(Records from a data source)
◆ ◆ ◆ ◆ ◆

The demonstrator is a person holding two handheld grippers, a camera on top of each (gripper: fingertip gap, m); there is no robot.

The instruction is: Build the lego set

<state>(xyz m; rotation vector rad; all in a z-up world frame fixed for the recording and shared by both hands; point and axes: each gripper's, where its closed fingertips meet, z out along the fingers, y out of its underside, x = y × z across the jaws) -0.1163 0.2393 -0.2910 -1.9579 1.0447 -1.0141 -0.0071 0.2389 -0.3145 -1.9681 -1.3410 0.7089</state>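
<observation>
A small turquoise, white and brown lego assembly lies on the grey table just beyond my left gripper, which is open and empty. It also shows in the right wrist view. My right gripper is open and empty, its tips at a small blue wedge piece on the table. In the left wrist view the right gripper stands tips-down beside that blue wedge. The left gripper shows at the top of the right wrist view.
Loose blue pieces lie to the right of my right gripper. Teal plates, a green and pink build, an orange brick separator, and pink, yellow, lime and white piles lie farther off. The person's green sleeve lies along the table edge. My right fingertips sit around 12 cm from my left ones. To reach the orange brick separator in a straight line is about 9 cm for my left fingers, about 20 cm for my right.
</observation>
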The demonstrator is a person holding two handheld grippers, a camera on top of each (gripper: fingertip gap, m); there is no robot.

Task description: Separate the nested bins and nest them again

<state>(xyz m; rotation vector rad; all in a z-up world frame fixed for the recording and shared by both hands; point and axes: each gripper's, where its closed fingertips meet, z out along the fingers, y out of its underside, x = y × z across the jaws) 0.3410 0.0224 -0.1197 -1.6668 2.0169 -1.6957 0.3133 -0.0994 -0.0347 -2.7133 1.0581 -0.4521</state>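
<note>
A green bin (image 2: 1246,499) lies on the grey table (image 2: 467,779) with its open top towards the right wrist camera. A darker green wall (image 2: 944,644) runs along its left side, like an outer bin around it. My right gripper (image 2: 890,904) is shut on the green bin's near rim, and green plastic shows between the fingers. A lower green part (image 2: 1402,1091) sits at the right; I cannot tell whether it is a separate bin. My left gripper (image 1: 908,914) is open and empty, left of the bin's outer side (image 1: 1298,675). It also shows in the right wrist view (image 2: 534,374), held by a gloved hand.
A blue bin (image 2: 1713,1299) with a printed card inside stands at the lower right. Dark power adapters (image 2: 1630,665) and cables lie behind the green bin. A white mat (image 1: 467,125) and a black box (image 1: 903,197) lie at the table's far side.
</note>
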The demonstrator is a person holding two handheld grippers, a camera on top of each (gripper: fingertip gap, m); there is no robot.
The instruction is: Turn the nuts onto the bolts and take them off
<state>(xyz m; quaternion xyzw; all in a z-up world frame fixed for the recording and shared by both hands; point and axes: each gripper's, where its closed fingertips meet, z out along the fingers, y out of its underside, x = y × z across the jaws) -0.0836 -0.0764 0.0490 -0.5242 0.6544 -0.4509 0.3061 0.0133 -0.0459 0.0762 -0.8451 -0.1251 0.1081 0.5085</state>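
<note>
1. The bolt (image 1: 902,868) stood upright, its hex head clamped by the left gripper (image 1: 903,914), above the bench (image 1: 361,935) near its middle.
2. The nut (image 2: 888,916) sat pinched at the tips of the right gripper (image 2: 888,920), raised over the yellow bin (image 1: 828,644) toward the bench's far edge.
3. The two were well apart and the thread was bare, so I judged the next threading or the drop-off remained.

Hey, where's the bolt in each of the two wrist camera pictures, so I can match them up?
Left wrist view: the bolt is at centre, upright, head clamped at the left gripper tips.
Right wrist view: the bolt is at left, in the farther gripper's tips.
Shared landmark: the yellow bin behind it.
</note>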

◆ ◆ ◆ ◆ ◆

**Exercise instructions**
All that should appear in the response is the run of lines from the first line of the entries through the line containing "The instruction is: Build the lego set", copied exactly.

**The completed task**
The demonstrator is a person holding two handheld grippers, a camera on top of each (gripper: fingertip gap, m); there is no robot.

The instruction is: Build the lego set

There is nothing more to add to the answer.